» **AIM OF THE EXERCISE**
Take each line of the data that contains the string "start" and copy it.

───── SOURCE MATERIAL

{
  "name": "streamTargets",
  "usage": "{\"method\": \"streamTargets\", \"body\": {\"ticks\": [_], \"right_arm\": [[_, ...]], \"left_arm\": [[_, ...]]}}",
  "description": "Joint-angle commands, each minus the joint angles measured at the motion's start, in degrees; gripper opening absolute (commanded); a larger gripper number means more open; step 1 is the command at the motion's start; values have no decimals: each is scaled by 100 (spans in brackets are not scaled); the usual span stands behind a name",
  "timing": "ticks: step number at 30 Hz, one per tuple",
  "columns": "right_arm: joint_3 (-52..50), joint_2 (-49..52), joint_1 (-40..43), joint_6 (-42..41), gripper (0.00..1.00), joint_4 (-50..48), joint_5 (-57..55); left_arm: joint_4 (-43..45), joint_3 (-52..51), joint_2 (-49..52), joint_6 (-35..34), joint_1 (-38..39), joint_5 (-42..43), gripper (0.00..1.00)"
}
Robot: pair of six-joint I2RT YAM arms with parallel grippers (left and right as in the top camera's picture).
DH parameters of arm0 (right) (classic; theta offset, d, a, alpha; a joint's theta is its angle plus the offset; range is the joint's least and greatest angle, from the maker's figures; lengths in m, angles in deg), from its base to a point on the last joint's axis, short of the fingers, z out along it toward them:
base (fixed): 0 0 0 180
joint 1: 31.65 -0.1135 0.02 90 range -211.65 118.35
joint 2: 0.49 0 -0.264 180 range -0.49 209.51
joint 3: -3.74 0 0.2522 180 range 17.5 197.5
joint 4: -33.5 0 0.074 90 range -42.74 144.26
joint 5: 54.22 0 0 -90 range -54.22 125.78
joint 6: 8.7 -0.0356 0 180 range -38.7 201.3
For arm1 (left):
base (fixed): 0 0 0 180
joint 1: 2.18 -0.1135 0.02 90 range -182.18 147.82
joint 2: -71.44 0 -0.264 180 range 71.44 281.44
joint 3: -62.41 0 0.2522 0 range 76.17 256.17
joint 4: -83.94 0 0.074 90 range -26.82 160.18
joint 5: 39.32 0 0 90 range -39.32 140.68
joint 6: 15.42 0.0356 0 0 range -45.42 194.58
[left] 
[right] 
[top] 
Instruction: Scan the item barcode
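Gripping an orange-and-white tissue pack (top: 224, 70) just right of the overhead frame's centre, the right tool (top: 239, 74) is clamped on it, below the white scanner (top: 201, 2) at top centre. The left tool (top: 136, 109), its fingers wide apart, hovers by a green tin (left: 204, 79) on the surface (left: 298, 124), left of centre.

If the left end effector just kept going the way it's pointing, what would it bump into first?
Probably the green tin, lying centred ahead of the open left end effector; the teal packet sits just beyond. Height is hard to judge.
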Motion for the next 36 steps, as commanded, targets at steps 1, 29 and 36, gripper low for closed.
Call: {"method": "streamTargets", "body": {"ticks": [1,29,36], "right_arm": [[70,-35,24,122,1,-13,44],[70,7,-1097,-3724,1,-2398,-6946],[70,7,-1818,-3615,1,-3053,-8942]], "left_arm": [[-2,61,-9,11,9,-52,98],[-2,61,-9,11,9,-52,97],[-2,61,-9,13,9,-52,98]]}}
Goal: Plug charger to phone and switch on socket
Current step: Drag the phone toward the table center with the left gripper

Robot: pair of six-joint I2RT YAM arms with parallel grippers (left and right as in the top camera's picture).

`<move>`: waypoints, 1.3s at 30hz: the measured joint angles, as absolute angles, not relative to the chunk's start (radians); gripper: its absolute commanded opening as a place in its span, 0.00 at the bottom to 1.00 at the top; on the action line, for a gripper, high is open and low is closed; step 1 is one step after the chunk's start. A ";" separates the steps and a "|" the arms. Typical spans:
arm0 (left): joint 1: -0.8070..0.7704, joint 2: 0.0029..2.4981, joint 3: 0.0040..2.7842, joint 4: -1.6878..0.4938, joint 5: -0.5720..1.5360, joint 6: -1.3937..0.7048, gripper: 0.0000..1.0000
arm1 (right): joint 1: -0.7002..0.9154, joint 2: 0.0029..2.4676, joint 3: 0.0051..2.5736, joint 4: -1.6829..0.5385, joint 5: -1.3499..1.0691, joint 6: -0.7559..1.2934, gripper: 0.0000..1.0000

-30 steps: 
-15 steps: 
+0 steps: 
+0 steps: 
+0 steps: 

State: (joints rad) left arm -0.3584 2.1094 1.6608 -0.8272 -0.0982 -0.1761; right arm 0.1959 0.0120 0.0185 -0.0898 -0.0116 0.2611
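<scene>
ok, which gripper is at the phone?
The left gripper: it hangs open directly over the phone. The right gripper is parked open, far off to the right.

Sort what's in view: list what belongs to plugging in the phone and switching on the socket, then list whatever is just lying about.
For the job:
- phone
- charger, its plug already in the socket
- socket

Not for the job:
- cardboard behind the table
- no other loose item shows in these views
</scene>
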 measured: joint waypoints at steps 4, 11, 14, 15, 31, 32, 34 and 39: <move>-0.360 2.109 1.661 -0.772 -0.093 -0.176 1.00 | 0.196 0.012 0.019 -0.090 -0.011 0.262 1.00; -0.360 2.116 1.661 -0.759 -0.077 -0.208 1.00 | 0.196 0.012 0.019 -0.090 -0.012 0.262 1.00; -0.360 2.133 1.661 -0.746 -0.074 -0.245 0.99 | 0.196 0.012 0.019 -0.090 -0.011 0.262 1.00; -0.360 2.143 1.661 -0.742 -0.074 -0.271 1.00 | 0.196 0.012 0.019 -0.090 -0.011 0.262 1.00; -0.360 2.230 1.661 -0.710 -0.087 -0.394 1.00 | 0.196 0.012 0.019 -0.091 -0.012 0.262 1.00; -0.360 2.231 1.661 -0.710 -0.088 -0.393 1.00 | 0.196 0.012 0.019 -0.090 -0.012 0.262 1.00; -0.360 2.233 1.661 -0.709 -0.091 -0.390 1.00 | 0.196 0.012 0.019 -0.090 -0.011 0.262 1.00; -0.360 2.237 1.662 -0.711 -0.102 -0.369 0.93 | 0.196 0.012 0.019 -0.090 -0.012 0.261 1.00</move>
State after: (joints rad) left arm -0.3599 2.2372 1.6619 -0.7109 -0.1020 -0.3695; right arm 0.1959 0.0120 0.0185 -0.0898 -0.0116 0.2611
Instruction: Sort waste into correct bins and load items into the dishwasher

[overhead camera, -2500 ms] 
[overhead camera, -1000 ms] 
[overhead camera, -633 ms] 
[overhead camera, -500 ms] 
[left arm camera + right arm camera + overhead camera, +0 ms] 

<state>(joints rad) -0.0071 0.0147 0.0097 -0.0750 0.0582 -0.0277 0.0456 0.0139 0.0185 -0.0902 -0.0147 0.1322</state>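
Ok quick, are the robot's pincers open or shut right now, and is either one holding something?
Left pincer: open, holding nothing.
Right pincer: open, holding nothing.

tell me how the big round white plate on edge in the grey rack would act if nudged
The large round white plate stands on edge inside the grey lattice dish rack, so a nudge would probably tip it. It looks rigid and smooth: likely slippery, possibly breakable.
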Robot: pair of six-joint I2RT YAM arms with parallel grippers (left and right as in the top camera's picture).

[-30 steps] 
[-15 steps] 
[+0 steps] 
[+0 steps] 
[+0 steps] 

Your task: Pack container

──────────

» **WRITTEN RESPONSE**
  "description": "Joint-angle commands, each minus the joint angles measured at the motion's start, in degrees; gripper opening absolute (commanded); a larger gripper number means more open; step 1 is the command at the motion's start; values have no decimals: each is scaled by 100 (spans in brackets are not scaled); the usual span stands behind a name",
`<move>`: waypoints, 1.3s at 30hz: the measured joint angles, as absolute angles, not relative to the chunk's start (radians); gripper: its absolute commanded opening as a place in its span, 0.00 at the bottom to 1.00 at the top; on the action line, for a gripper, high is open and low is closed; step 1 is one step after the chunk's start. A ";" separates the steps and a "|" the arms. Typical spans:

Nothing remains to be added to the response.